=== How to complete this task ===
Return each line of the data that follows exactly as it reads.

=== Data excerpt ===
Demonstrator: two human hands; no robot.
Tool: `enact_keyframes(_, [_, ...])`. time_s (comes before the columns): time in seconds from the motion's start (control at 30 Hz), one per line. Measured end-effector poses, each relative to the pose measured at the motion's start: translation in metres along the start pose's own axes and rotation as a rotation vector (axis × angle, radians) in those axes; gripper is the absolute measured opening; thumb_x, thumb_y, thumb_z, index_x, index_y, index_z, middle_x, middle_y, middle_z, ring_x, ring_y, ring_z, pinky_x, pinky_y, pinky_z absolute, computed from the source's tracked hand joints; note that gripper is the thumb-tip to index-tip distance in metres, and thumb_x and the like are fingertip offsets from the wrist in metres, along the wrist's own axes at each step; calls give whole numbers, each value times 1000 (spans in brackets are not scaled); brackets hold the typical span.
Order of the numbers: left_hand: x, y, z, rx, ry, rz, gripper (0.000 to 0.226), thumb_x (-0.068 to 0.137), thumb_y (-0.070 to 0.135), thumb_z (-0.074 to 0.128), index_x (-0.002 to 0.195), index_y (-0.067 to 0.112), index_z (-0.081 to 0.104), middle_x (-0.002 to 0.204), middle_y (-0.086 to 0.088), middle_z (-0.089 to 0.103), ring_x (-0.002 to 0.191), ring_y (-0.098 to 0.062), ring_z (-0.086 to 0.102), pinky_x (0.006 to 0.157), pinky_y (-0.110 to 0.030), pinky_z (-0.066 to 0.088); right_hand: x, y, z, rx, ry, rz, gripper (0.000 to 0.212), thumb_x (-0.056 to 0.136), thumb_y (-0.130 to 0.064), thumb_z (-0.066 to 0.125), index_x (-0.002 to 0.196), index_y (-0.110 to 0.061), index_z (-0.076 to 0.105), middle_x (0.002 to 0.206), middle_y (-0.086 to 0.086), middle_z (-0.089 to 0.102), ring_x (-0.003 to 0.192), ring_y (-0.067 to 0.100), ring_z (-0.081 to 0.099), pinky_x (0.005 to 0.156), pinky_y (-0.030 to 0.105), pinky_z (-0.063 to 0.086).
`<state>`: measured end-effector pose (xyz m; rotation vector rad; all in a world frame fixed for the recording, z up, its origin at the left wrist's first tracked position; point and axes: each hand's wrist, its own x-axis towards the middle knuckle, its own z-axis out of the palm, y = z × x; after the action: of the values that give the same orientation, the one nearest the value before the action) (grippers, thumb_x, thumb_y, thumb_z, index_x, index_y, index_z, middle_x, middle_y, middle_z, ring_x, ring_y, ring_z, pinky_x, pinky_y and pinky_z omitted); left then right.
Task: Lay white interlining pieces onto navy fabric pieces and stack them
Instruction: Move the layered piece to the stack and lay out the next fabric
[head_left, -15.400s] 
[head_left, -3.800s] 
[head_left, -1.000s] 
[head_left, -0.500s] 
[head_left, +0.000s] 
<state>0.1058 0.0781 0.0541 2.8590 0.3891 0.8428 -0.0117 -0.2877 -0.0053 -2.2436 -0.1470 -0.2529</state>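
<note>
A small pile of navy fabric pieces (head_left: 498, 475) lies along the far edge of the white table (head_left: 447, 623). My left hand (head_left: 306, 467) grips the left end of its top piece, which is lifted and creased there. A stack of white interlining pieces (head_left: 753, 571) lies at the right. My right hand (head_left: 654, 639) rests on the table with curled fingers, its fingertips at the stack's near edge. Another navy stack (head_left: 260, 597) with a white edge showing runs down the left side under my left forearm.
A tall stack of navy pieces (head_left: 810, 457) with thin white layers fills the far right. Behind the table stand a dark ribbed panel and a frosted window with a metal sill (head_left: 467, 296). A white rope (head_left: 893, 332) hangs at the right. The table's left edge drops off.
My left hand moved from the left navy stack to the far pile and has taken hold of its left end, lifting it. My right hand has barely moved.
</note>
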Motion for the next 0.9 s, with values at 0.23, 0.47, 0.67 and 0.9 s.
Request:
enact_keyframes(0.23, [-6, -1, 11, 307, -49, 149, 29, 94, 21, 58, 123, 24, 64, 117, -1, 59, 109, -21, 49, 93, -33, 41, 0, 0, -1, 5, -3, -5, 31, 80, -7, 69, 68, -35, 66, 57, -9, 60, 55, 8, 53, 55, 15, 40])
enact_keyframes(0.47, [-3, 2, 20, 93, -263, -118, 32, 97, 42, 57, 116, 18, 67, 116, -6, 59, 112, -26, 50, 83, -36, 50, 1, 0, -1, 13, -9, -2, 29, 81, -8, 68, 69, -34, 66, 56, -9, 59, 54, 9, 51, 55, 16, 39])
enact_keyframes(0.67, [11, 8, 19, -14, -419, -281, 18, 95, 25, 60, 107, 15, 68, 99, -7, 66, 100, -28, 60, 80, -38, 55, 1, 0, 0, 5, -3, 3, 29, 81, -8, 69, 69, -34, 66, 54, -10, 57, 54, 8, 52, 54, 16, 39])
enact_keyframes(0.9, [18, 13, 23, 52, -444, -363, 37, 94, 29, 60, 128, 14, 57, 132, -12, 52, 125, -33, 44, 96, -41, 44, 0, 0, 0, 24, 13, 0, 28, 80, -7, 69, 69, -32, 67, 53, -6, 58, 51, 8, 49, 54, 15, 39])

=== Answer below ===
Demonstrator: two human hands; no robot.
Tool: `enact_keyframes(_, [_, ...])`. time_s (comes before the columns): time in seconds from the motion's start (control at 30 Hz), one per line. Measured end-effector poses, each relative to the pose measured at the motion's start: translation in metres along the start pose's own axes and rotation as a rotation vector (axis × angle, radians) in those axes; gripper is the absolute measured opening; thumb_x, thumb_y, thumb_z, index_x, index_y, index_z, middle_x, middle_y, middle_z, ring_x, ring_y, ring_z, pinky_x, pinky_y, pinky_z absolute, computed from the source's tracked hand joints; note that gripper is the thumb-tip to index-tip distance in metres, and thumb_x and the like are fingertip offsets from the wrist in metres, along the wrist's own axes at each step; calls give whole numbers, each value times 1000 (spans in brackets are not scaled); brackets hold the typical span.
Order of the numbers: left_hand: x, y, z, rx, ry, rz, gripper (0.000 to 0.226), thumb_x (-0.068 to 0.137), thumb_y (-0.070 to 0.135), thumb_z (-0.074 to 0.128), index_x (-0.002 to 0.195), index_y (-0.067 to 0.112), index_z (-0.081 to 0.104), middle_x (-0.002 to 0.204), middle_y (-0.086 to 0.088), middle_z (-0.089 to 0.103), ring_x (-0.002 to 0.191), ring_y (-0.098 to 0.062), ring_z (-0.086 to 0.102), pinky_x (0.006 to 0.157), pinky_y (-0.110 to 0.030), pinky_z (-0.066 to 0.088); right_hand: x, y, z, rx, ry, rz, gripper (0.000 to 0.212), thumb_x (-0.056 to 0.136), thumb_y (-0.130 to 0.064), thumb_z (-0.066 to 0.125), index_x (-0.002 to 0.196), index_y (-0.110 to 0.061), index_z (-0.076 to 0.105), middle_x (0.002 to 0.206), middle_y (-0.086 to 0.086), middle_z (-0.089 to 0.102), ring_x (-0.003 to 0.192), ring_y (-0.067 to 0.100), ring_z (-0.081 to 0.099), pinky_x (0.005 to 0.156), pinky_y (-0.030 to 0.105), pinky_z (-0.063 to 0.086).
`<state>`: measured end-effector pose (xyz m; rotation vector rad; all in a world frame fixed for the recording, z up, its origin at the left wrist's first tracked position; point and axes: each hand's wrist, its own x-axis towards the middle knuckle, its own z-axis out of the palm, y = z × x; after the action: of the values that give the same orientation, the one nearest the value before the action) (grippers, thumb_x, thumb_y, thumb_z, index_x, index_y, index_z, middle_x, middle_y, middle_z, ring_x, ring_y, ring_z, pinky_x, pinky_y and pinky_z omitted); left then right.
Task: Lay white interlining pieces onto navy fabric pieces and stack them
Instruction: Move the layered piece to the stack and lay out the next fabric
[head_left, -15.400s] 
[head_left, -3.800s] 
[head_left, -1.000s] 
[head_left, -0.500s] 
[head_left, +0.000s] 
<state>0.1058 0.0781 0.0541 2.8590 0.3891 0.8428 -0.0117 -0.2877 -0.0053 -2.2436 -0.1470 -0.2529</state>
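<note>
A small pile of navy fabric pieces (head_left: 498, 475) lies along the far edge of the white table (head_left: 447, 623). My left hand (head_left: 306, 467) grips the left end of its top piece, which is lifted and creased there. A stack of white interlining pieces (head_left: 753, 571) lies at the right. My right hand (head_left: 654, 639) rests on the table with curled fingers, its fingertips at the stack's near edge. Another navy stack (head_left: 260, 597) with a white edge showing runs down the left side under my left forearm.
A tall stack of navy pieces (head_left: 810, 457) with thin white layers fills the far right. Behind the table stand a dark ribbed panel and a frosted window with a metal sill (head_left: 467, 296). A white rope (head_left: 893, 332) hangs at the right. The table's left edge drops off.
My left hand moved from the left navy stack to the far pile and has taken hold of its left end, lifting it. My right hand has barely moved.
</note>
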Motion for the next 0.9 s, with values at 0.23, 0.47, 0.67 and 0.9 s.
Request:
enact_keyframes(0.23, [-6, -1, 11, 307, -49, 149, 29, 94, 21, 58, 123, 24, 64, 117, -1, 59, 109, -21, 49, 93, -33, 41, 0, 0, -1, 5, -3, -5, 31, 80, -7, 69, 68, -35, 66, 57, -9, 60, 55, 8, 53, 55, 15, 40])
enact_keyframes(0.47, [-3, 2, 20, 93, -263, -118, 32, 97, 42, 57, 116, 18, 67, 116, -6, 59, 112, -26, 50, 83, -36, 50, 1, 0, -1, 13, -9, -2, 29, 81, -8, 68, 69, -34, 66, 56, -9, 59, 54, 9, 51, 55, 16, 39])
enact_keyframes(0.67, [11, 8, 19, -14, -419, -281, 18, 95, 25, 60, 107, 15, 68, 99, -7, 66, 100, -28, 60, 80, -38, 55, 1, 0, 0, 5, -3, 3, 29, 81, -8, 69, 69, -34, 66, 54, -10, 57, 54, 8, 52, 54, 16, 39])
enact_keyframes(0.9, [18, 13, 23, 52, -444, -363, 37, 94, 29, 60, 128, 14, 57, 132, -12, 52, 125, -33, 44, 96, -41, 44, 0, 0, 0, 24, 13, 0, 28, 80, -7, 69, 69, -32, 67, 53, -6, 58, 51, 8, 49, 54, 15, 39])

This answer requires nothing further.